The lines from the start of the data through the line with "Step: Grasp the" are to be returned verbatim; all later lines are to be omitted.

===== Given information

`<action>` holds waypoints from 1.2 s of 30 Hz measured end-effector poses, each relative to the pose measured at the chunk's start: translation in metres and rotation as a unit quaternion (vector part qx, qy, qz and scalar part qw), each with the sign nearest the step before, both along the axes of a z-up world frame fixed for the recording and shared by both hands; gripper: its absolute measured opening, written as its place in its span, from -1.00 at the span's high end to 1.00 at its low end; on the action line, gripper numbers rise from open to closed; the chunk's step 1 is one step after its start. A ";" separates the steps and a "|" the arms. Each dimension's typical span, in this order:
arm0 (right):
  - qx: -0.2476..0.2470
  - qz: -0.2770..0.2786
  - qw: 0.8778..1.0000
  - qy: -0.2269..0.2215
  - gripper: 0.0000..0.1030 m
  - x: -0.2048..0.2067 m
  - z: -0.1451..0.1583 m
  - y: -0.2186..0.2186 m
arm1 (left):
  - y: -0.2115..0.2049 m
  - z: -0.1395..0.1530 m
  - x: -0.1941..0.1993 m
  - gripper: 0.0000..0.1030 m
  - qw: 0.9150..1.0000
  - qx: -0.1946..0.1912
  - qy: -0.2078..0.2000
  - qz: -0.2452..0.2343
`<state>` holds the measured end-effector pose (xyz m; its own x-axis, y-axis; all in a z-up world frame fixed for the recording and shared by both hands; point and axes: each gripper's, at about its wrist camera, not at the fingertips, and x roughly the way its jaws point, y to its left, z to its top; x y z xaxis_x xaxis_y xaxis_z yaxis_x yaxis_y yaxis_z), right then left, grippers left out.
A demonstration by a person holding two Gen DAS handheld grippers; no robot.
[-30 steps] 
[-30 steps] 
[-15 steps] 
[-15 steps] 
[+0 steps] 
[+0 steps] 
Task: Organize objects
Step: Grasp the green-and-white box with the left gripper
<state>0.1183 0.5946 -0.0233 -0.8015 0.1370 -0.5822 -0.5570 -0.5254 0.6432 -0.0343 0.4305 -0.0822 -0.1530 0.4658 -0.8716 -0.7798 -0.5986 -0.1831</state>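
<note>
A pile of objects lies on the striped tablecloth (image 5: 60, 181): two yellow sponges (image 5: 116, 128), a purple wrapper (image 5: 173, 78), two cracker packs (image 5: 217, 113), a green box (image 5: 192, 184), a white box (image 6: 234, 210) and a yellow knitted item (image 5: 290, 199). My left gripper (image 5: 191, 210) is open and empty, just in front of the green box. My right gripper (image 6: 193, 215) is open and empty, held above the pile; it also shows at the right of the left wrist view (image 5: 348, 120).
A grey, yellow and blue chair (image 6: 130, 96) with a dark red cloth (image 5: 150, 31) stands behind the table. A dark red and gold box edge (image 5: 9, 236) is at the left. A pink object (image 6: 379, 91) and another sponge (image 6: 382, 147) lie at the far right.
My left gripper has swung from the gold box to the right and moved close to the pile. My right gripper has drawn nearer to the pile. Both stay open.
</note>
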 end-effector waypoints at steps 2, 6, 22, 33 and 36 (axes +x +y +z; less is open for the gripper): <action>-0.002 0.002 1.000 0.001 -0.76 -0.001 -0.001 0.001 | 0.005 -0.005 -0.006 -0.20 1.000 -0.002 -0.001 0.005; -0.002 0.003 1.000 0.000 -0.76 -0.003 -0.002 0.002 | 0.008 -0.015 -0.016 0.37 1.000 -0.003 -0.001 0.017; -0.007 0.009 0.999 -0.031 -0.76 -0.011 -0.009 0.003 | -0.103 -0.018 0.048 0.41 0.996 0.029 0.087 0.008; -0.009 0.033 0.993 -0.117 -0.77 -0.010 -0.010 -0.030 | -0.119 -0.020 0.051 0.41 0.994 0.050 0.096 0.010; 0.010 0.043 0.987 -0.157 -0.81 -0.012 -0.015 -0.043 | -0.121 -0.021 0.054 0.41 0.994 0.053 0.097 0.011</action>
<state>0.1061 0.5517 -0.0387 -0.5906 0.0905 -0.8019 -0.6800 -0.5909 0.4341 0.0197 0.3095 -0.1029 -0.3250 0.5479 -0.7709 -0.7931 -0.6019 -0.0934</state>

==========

> Solution
`<action>` holds waypoints from 1.2 s of 30 Hz measured end-effector poses, each relative to the pose measured at the chunk's start: translation in metres and rotation as a unit quaternion (vector part qx, qy, qz and scalar part qw), each with the sign nearest the step before, both along the axes of a z-up world frame fixed for the recording and shared by both hands; gripper: its absolute measured opening, written as its place in its span, from -1.00 at the span's high end to 1.00 at its low end; on the action line, gripper numbers rise from open to closed; the chunk's step 1 is one step after its start. A ";" separates the steps and a "|" the arms. Each dimension's typical span, in this order:
arm0 (right):
  - qx: -0.2476..0.2470
  - qz: -0.2770..0.2786
  - qw: 0.8778..1.0000
  - qy: -0.2269..0.2215
  - gripper: 0.0000..0.1030 m
  - x: -0.2048..0.2067 m
  - z: -0.1451..0.1583 m
  - y: -0.2186..0.2186 m
arm1 (left):
  - y: -0.2115..0.2049 m
  - z: -0.1395..0.1530 m
  - x: -0.1941..0.1993 m
  - gripper: 0.0000..0.1030 m
  - qw: 0.9150..1.0000
  - qx: -0.1946..0.1912
  - qy: -0.2078..0.2000
  - qz: -0.2452..0.2343
`<state>` holds the measured end-effector pose (xyz m; its own x-axis, y-axis; all in a z-up world frame fixed for the recording and shared by both hands; point and axes: each gripper's, at about its wrist camera, not at the fingertips, and x roughly the way its jaws point, y to its left, z to its top; x y z xaxis_x xaxis_y xaxis_z yaxis_x yaxis_y yaxis_z), right then left, grippers left out.
A demonstration by a person holding two Gen DAS handheld grippers; no robot.
[-30 steps] 
[-30 steps] 
[-15 steps] 
[-15 steps] 
[+0 steps] 
[+0 steps] 
Task: Organize objects
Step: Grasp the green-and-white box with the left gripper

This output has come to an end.